Ermanno Olmi è errivato al Lido. Con lui, l’amico Rutger Hauer e Michael Lonsdale, entrambi protagonisti de Il villaggio di cartone, evento speciale, presentato Fuori Concorso al Festival. L’ultima fatica dell’ottantenne regista bergamasco è stata accolta con un lungo e commosso applauso dopo la proiezione in anteprima per la stampa questa mattina. Tra l’altro i selezionatori del Festival avrebbero voluto Il villaggio di cartone in gara, ma è stato lo stesso Olmi a non accettare di competere per il Leone d’Oro, dopo aver ricevuto nel 2008 quello alla carriera. Il film racconta di un vecchio prete (Michael Lonsdale), parroco di una chiesa in procinto di essere dismessa perché non serve più. L’edificio viene così svuotato dei suoi oggetti di valore, quadri e addobbi, fino al Crocefisso che sovrasta la navata. Ma dopo l’iniziale senso di vuoto incolmabile, il sacerdote riesce a trovare, in quell’edificio spogliato da ogni bene, una sacralità mai percepita prima. La chiesa diventerà il rifugio dei miseri e dei senzatetto, che diventeranno, come dice il regista, “i veri ornamenti del Tempio di Dio”.
Dopo Centochiodi Ermanno Olmi aveva annunciato il ritiro dal cinema di finzione, volendosi dedicare solo ai documentari. Poi però una brutta caduta e oltre due mesi di immobilità lo hanno costretto a scrivere un nuovo soggetto, forse il destino?. E’ nato così Il villaggio di cartone, che riporta Olmi al Lido a cinquant’anni esatti dal suo debutto come regista con Il Posto. Ecco che cosa ha risposto l’autore alle nostre domande, ricordandovi l’uscita del film in sala dal prossimo 7 ottobre.
– Come definirebbe Il villaggio di cartone?
– “Quello che ho voluto portare sullo schermo è la vicenda umana di un vecchio prete che vede smobilitare la sua chiesa. Ma proprio mentre tutto sembra crollargli addosso, decide di accogliervi degli immigrati. Inizia così per lui un nuovo capitolo della sua missione sacerdotale. Non ho voluto fare una storia realistica ma un apologo, ambientato nell’arco di due giorni in una chiesa, ricostruita all’interno del Palaflorio di Bari”.
– Qual è la chiave di lettura con cui vorrebbe che lo spettatore si avvicinasse al suo film?
-“La chiave di tutto è il dialogo. Abbiamo in noi l’opportunità di risvegliare sentimenti che ci sono stati sottratti per parecchi anni.
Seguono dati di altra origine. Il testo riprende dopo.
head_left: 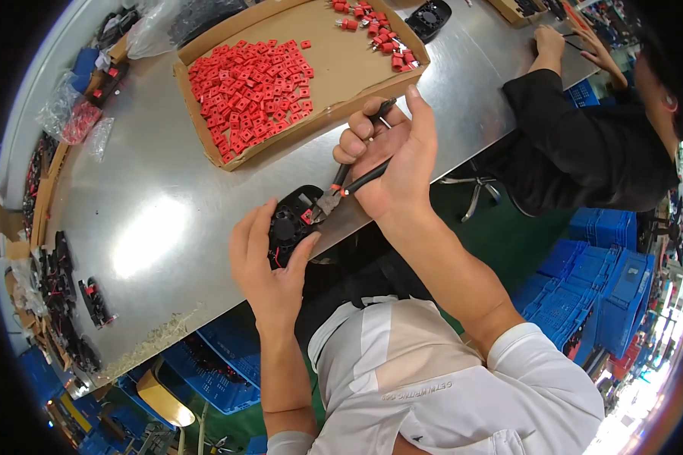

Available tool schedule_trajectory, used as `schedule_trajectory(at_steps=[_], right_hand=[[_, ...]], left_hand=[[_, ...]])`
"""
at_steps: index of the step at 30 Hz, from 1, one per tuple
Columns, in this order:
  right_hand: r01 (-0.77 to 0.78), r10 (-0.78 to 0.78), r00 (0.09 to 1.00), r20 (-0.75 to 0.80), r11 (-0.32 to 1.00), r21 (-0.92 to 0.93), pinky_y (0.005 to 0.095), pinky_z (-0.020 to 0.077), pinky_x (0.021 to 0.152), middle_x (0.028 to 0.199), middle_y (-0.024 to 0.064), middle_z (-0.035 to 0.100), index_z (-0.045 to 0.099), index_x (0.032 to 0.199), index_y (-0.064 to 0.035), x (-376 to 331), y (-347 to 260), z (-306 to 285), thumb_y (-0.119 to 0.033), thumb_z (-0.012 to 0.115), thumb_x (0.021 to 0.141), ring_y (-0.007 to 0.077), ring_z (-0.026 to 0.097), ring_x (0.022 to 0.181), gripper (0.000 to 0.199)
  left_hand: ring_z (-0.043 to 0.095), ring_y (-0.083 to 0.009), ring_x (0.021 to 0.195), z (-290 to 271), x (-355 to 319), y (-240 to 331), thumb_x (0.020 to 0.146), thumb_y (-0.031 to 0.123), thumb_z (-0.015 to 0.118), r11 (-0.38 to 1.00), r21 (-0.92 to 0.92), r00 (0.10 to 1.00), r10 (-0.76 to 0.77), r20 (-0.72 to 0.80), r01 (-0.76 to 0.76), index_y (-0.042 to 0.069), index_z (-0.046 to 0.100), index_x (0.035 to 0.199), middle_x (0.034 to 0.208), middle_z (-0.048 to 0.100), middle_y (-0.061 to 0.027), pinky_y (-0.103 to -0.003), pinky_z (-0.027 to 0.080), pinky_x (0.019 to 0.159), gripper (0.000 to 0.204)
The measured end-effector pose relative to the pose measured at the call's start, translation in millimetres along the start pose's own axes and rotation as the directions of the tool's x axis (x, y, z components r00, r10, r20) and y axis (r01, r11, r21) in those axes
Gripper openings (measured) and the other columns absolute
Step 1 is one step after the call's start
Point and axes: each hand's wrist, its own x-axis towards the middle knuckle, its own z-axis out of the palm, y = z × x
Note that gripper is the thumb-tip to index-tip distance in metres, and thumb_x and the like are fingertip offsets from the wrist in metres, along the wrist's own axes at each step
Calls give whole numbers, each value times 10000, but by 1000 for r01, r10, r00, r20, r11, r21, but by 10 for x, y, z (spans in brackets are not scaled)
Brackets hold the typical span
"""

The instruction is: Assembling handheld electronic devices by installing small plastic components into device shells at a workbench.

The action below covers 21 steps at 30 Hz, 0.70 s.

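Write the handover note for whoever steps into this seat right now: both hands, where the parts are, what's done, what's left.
Left hand: grips the black round part at the metal table's near edge.
Right hand: closed on the pliers, their nose on a small red piece at the part's rim.
Parts: cardboard tray ahead holds loose red square pieces and red plugs. More black parts lie far left.
Done: cannot tell how many are finished.
Left: the piece at the pliers looks still in work.

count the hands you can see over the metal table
4: the left hand holds the black round part, the right hand grips the pliers, and a co-worker's two hands are at top right.
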Motion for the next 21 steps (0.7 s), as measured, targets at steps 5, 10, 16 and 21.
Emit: schedule_trajectory(at_steps=[5, 10, 16, 21], right_hand=[[59, -64, 992, -111, 997, -49, 305, 343, 584, 710, 37, 451, 496, 879, -90, -71, 41, 61, -529, 491, 967, 158, 408, 608, 448], [57, -84, 967, -241, 991, -118, 291, 354, 581, 719, 21, 452, 475, 894, -104, -188, 102, 165, -528, 515, 962, 131, 397, 604, 432], [-3, -12, 996, -88, 985, -174, 302, 419, 623, 765, 31, 504, 517, 945, -71, -252, 127, 332, -629, 557, 933, 150, 481, 658, 559], [390, -261, 876, 407, 878, -276, 350, 480, 820, 937, 108, 586, 580, 1163, 36, -306, -216, 282, -624, 452, 988, 208, 571, 855, 695]], left_hand=[[602, -293, 1082, 40, -74, 55, 689, 35, 869, 994, 97, 993, 63, -96, -54, 24, 650, 1236, 1176, 614, -135, -373, 483, 953, 589], [599, -299, 1089, -28, -173, 69, 688, 38, 872, 989, 118, 989, 98, -114, -85, 28, 649, 1233, 1171, 617, -133, -383, 481, 953, 589], [608, -292, 1070, -178, -169, -9, 688, 39, 873, 999, 17, 995, 34, -90, -33, 19, 638, 1242, 1160, 621, -135, -364, 487, 943, 602], [604, -355, 1060, -304, -29, -174, 679, 114, 890, 998, -63, 1000, 6, -4, -6, 22, 633, 1248, 1157, 632, -173, -410, 487, 940, 631]])
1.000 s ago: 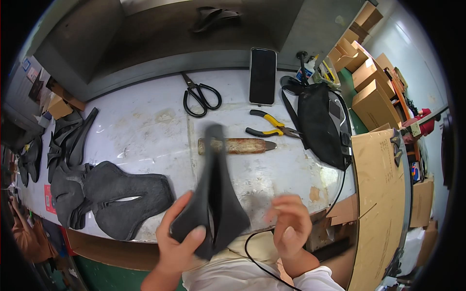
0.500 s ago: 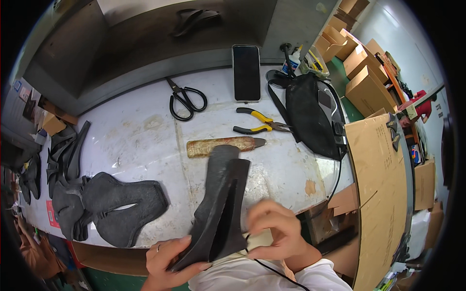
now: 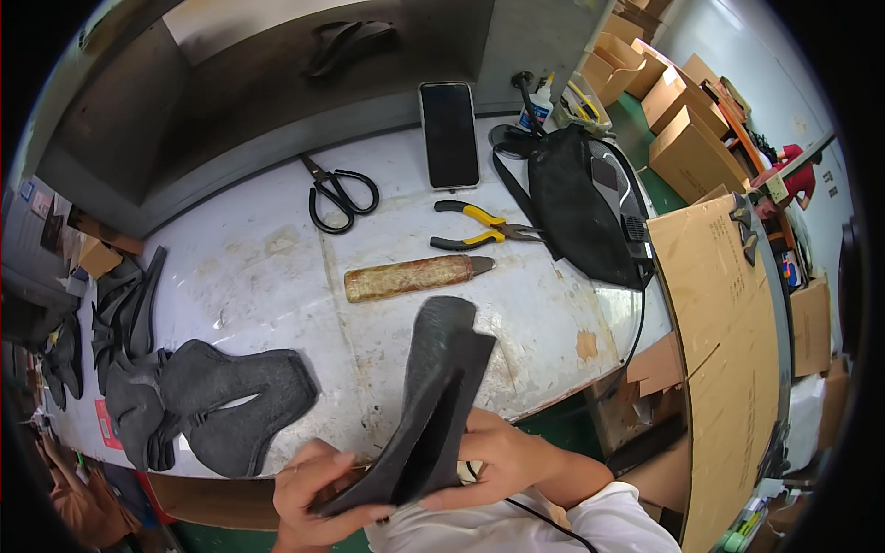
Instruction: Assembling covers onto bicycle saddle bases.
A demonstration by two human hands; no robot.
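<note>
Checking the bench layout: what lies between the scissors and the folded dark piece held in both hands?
In the head view, a brown-wrapped tool lies on the table between the scissors and the dark piece.

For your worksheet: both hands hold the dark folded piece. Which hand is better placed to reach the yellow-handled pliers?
Probably the right hand: the pliers lie up-right of the dark folded piece; the left hand sits farther away.

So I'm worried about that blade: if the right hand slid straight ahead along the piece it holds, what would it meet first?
Probably the brown-handled knife, lying crosswise beyond the dark piece held by the right hand; height above the table is unclear.
</note>
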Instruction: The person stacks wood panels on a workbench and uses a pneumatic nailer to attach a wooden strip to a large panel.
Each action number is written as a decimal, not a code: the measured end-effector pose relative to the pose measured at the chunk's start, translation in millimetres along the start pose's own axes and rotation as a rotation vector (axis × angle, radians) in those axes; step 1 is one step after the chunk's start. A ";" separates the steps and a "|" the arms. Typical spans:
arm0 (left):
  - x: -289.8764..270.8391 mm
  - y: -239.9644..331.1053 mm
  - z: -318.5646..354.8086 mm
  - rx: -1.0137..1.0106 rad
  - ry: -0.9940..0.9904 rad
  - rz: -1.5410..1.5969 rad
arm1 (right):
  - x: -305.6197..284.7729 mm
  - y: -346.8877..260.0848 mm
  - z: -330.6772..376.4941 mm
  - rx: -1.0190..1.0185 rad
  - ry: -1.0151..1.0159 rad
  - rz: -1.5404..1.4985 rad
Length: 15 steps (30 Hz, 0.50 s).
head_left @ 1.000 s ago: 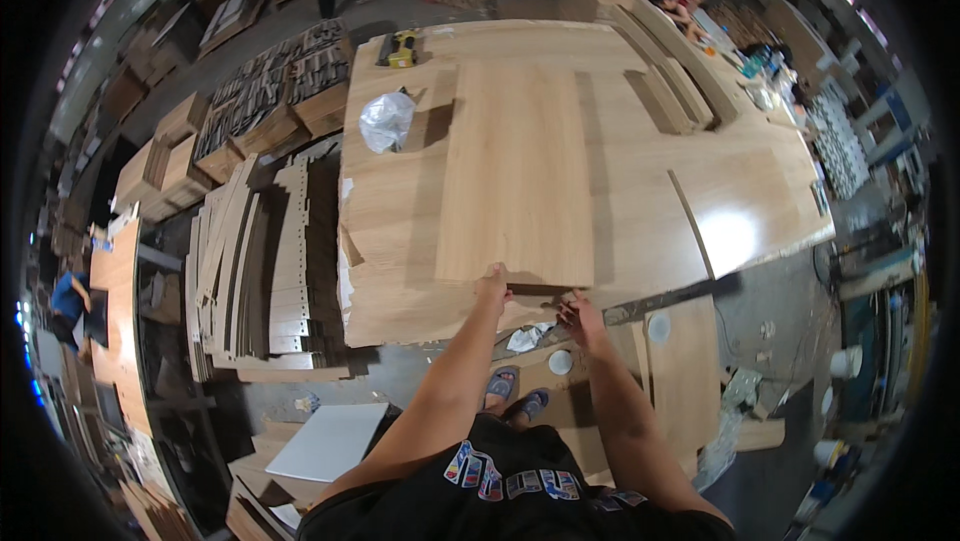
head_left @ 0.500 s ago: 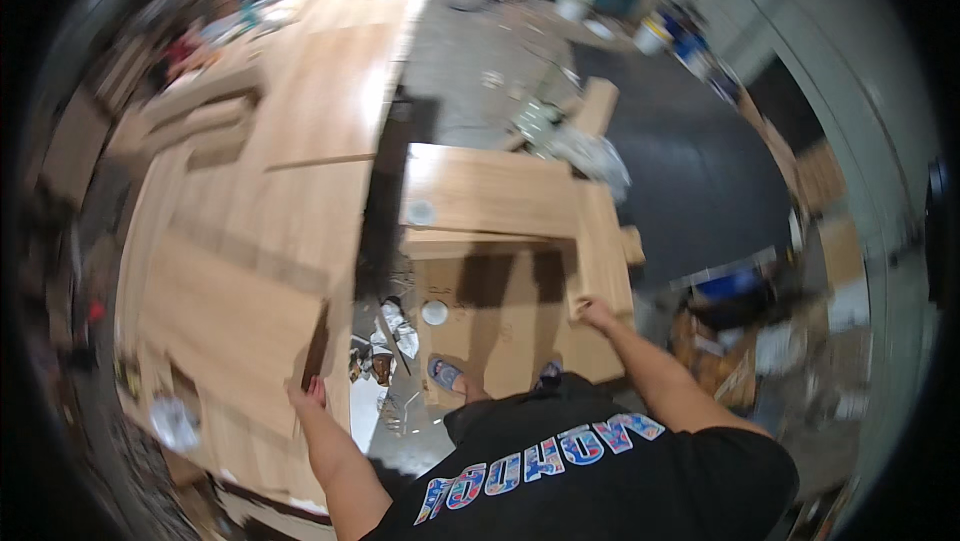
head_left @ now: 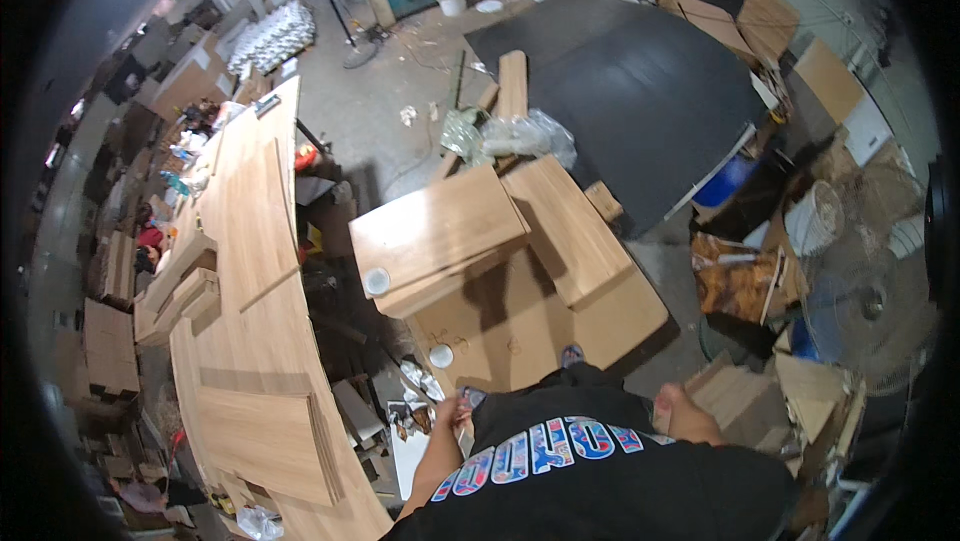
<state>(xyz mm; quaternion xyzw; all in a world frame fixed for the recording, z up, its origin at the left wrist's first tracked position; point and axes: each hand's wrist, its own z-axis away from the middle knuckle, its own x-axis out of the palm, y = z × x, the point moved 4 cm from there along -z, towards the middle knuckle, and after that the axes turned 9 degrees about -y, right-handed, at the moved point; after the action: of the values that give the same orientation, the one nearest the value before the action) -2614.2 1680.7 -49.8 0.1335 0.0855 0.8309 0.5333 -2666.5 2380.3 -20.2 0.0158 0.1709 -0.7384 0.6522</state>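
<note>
My left hand (head_left: pixel 456 409) hangs in front of my left hip, fingers loosely extended and nothing visible in it. It is nearest to the white scraps and loose hardware on the floor. My right hand (head_left: pixel 676 405) hangs by my right hip, touching no board; its fingers do not show distinctly. Ahead of me a wood-grain box-like stack (head_left: pixel 440 231) rests on a flat cardboard sheet (head_left: pixel 640 313), beside a narrower wood-grain panel piece (head_left: pixel 570 231). A white round disc (head_left: pixel 376 281) lies on the stack's corner, and another disc (head_left: pixel 441 355) on the cardboard.
On the left runs a long worktable (head_left: pixel 225 351) bearing a pile of panels (head_left: pixel 265 441) and short wooden blocks (head_left: pixel 195 291). Plastic wrap (head_left: pixel 530 136) and planks (head_left: pixel 512 81) lie beyond the stack. A black mat (head_left: pixel 640 91) covers floor on the right, near a standing fan (head_left: pixel 870 291).
My left hand has left the edge of the panels on the worktable. My right hand has come away from the narrower panel piece. Both are now near my hips, and my view has turned.
</note>
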 end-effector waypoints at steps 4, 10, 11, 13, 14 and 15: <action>111.8 79.0 -14.3 0.246 -0.156 -0.491 | 6.1 -38.0 -73.3 -0.063 -0.188 0.149; 102.5 160.3 -23.3 0.533 0.378 -0.353 | 14.5 -205.5 -29.6 -0.262 -0.071 0.174; 103.7 172.2 -27.4 0.504 0.362 -0.356 | 13.6 -228.6 -31.8 -0.275 -0.074 0.190; 112.3 179.0 -44.4 0.467 0.391 -0.435 | 17.1 -264.7 -38.6 -0.216 -0.100 0.144; 116.6 179.0 -51.3 0.464 0.439 -0.509 | 22.1 -286.2 -37.1 -0.186 -0.118 0.130; 122.7 186.1 -62.7 0.463 0.480 -0.579 | 15.8 -285.6 -71.3 -0.203 -0.204 0.066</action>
<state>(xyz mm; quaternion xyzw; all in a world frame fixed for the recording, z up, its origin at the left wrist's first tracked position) -2843.0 1714.8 -40.4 0.0233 0.4249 0.6136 0.6651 -2959.6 2410.6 -25.0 -0.1199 0.1770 -0.6932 0.6883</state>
La carità e il perdono come la scoperta dell’altro. Il mio protagonista scopre tutto questo piuttosto tardi nella sua vita ma anche l’ultimo istante può essere l’inizio di un grande progetto futuro”.
– In molti continuano a chiamarla Maestro, ma lei ha sempre dichiarato di non amare questo termine. Cos’è che non le piace?
– “Ma come faccio ad essere un maestro se la mia forza è essere stato un allievo per tutta la vita. L’apprendistato è la condizione ideale per lasciarsi continuamente stupire”.